In a final flicker of the Enlightenment, the city’s street grid was devised in 1811 “in such a manner as to unite regularity and order with the public convenience and benefit and in particular to promote the health of the City … [by allowing] a free and abundant circulation of air.”

It didn’t take long for elegant rationalism to run afoul of some very visceral issues. At the peak of our first emissions calamity, the Great Horse Manure Crisis of 1894, the city was mired in a million pounds of poop per day (with a chaser of 10 million gallons of horse piss). Much like current predictions of sea level elevation, only stinkier, Victorian prognosticators foresaw a city-wide dung pile 30 feet high by 1930. Instead, by 1912 automobiles outnumbered horses and the last equine-powered streetcar ploughed to a halt in 1917.
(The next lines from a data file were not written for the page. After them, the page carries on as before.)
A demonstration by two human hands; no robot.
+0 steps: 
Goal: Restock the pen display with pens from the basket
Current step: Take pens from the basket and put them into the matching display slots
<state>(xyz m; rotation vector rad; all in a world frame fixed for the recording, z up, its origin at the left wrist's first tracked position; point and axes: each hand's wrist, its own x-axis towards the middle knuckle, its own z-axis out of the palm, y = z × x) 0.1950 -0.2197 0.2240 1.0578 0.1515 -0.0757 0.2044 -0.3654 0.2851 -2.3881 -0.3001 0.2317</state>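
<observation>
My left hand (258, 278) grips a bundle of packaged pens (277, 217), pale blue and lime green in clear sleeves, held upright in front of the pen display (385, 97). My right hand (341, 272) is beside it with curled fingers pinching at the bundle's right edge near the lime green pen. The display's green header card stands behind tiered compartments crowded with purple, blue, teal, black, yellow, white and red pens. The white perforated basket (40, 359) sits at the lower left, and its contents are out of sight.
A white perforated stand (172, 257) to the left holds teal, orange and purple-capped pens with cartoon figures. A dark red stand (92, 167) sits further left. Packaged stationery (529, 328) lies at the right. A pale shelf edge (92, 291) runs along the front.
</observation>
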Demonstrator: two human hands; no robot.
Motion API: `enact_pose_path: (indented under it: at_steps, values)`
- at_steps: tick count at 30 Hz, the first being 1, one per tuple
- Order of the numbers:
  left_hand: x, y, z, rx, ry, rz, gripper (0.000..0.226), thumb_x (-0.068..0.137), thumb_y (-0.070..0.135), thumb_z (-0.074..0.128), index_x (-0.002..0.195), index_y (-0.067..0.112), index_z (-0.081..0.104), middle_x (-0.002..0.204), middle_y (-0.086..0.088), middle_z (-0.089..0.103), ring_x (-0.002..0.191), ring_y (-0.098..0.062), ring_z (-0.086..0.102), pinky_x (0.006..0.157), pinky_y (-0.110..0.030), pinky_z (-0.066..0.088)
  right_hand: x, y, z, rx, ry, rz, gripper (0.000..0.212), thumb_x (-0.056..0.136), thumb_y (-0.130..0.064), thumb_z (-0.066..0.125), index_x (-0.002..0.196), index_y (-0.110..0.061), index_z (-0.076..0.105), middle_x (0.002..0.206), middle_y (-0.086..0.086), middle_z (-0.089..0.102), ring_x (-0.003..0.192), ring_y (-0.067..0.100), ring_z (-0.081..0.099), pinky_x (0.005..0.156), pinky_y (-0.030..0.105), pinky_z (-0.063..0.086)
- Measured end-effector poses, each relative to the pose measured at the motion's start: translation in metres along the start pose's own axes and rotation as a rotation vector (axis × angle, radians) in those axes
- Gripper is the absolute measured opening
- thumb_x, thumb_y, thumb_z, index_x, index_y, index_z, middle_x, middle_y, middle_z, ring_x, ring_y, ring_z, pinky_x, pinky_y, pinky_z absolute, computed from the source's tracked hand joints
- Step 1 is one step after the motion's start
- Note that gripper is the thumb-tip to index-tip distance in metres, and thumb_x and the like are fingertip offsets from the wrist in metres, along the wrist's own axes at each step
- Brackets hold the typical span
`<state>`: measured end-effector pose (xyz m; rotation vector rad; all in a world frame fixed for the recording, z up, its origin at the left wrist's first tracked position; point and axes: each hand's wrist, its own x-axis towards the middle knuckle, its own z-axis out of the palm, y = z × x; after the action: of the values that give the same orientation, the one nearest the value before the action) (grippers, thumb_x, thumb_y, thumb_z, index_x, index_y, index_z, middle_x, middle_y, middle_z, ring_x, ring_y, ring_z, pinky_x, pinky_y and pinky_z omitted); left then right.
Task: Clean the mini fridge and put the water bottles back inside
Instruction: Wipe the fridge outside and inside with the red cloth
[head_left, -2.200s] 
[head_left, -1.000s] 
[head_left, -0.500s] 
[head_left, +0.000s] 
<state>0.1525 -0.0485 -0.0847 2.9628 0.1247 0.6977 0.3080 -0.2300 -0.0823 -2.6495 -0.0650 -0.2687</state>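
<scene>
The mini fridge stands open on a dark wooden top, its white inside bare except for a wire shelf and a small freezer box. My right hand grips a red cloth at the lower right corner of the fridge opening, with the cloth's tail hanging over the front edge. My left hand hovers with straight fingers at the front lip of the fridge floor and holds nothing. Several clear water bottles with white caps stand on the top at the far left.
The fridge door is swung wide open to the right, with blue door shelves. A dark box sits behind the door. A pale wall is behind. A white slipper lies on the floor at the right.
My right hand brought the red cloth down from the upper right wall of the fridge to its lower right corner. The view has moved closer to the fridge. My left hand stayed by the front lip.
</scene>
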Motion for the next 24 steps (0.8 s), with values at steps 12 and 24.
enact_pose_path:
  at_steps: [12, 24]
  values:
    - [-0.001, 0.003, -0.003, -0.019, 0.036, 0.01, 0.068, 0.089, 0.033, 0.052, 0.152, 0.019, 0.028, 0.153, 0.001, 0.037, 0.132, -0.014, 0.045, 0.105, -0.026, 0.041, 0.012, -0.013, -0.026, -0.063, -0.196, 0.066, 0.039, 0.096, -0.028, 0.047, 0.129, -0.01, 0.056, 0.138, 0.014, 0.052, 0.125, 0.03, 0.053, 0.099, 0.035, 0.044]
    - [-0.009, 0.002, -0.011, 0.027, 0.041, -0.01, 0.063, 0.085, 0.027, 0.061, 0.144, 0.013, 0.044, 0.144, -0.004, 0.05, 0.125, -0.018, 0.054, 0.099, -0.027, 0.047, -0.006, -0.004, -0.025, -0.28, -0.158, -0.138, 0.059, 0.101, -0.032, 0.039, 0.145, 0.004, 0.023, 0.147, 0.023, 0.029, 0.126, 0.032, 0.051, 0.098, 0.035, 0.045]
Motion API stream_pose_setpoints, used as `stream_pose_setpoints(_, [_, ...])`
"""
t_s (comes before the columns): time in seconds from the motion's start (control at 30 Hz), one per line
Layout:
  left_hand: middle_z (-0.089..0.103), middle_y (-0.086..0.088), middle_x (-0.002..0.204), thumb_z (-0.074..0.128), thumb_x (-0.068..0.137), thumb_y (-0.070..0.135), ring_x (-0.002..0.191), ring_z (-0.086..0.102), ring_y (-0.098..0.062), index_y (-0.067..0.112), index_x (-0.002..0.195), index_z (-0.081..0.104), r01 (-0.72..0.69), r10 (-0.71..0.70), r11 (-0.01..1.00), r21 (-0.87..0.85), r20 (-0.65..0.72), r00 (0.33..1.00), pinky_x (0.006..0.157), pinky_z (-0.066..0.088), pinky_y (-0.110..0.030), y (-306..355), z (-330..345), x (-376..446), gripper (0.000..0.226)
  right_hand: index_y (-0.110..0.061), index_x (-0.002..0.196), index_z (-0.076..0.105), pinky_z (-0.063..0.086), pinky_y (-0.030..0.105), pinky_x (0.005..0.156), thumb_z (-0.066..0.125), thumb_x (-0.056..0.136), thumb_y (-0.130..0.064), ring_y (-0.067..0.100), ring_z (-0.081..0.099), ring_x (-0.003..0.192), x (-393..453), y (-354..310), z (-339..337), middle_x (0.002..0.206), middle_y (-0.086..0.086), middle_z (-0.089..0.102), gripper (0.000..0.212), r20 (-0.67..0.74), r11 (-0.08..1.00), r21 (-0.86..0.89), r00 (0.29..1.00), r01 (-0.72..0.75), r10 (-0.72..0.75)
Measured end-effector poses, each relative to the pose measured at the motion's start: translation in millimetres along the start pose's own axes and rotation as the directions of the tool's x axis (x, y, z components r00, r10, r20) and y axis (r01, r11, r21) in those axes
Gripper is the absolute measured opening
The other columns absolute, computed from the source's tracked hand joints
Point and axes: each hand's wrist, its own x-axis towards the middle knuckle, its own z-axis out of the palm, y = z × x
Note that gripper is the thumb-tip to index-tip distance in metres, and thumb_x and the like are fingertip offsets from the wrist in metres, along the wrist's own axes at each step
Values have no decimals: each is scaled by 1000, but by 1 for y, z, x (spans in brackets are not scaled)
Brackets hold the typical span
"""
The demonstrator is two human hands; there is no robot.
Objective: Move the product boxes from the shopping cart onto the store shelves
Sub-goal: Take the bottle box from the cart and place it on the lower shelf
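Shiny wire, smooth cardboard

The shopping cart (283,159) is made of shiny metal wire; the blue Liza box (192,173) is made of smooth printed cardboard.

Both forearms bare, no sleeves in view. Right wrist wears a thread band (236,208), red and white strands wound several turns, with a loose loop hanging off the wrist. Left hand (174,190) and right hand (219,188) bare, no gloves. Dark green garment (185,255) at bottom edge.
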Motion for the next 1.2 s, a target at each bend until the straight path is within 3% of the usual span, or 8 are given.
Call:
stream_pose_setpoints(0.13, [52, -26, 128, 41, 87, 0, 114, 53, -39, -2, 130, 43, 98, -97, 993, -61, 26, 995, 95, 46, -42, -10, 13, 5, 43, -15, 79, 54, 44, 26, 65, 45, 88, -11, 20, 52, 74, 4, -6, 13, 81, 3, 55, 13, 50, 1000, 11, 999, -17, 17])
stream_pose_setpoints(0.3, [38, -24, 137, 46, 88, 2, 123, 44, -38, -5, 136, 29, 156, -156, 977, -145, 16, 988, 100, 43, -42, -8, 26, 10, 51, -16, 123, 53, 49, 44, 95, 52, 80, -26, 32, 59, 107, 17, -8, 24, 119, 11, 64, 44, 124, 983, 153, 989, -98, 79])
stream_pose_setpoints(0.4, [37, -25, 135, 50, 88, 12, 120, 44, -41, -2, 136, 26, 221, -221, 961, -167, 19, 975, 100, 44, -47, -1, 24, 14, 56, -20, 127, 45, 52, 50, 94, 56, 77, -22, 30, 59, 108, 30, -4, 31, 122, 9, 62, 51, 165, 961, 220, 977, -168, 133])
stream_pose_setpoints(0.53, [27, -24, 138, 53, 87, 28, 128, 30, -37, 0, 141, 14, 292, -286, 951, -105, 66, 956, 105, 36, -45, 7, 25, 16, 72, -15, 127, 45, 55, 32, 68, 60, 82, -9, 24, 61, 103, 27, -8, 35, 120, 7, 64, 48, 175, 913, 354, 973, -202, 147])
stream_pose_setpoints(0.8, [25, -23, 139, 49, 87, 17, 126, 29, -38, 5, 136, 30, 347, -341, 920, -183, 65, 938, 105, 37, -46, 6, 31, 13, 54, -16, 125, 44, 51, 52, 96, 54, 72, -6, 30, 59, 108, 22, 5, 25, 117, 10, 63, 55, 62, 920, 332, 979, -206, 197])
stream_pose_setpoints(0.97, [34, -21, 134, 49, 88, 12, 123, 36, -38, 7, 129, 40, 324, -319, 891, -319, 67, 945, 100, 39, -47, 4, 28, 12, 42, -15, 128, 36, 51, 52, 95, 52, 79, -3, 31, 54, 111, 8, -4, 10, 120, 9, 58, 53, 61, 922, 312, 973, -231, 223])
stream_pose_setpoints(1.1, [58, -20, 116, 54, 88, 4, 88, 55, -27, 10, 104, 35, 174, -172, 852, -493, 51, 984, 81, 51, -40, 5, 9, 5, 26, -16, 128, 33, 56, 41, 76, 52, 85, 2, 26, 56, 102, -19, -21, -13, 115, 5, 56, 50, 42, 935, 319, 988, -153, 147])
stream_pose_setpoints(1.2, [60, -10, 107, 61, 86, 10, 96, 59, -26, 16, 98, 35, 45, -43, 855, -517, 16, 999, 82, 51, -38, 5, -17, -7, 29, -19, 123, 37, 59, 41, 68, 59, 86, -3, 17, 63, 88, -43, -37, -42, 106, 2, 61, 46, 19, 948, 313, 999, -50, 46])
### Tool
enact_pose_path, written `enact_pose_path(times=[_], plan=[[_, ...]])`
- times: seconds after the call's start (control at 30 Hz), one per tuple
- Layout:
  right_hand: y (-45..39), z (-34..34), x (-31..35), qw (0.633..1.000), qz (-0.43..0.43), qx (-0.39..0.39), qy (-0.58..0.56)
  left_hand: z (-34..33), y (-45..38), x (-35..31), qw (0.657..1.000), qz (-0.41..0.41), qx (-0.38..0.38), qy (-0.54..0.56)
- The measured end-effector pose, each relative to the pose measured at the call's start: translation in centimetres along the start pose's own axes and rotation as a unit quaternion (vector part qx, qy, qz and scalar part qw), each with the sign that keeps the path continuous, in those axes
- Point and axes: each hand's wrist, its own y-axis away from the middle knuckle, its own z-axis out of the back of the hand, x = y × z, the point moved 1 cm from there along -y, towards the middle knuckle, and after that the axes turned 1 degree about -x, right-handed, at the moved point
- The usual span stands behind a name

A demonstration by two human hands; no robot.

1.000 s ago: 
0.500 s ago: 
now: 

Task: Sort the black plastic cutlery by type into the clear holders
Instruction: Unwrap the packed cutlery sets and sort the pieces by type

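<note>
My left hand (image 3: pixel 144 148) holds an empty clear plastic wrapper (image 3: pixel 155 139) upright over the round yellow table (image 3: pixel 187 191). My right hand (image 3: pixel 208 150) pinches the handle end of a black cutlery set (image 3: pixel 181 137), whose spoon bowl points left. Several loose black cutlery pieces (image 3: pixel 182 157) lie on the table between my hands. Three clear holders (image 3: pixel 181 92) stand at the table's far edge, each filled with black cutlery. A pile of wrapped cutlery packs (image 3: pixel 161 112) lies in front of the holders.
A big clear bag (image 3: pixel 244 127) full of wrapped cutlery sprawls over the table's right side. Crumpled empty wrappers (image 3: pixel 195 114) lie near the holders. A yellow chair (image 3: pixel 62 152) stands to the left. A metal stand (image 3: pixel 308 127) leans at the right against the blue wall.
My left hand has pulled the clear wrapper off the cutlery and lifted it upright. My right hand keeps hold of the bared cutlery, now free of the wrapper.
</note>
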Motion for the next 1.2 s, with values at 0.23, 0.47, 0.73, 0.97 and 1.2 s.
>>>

Cars and modernity seemed like the perfect marriage. A hundred years later the romance is gone. Traffic crawls at 4.7 miles per hour in Midtown Manhattan mocked by the towering deco architecture evoking speed. A double espresso and you’re walking faster.

Even more frustrating than attempting to get somewhere is parking once you do. And not just in the middle of the city, everywhere is the same. Lives have ended over a spot. Then, you must move your car twice a week. It would be easier for me to explain the rules of cricket to a deaf and blind American than for a New York car owner to demystify ‘alternate side parking’. I’ll never understand how people rise at cruel hours to shift their car, double-park it while the gutters are swept, then somehow repark after they’ve commuted to work on the subway. Perhaps massive fines make this magic happen?

The price of freedom, I suppose. The nation’s stated goal is “the pursuit of happiness”, not its actual attainment. Automony’s ultimate symbol is the car. Yet, before our eyes, gas stations are vanishing from all corners of town. Real estate is too valuable, they no longer make commercial sense. As we’ve witnessed before, shit happens, and then somehow, it’s all gone. Is this the harbinger of the end of the car? Will the combustion engine just starve to extinction?

We can only hope so.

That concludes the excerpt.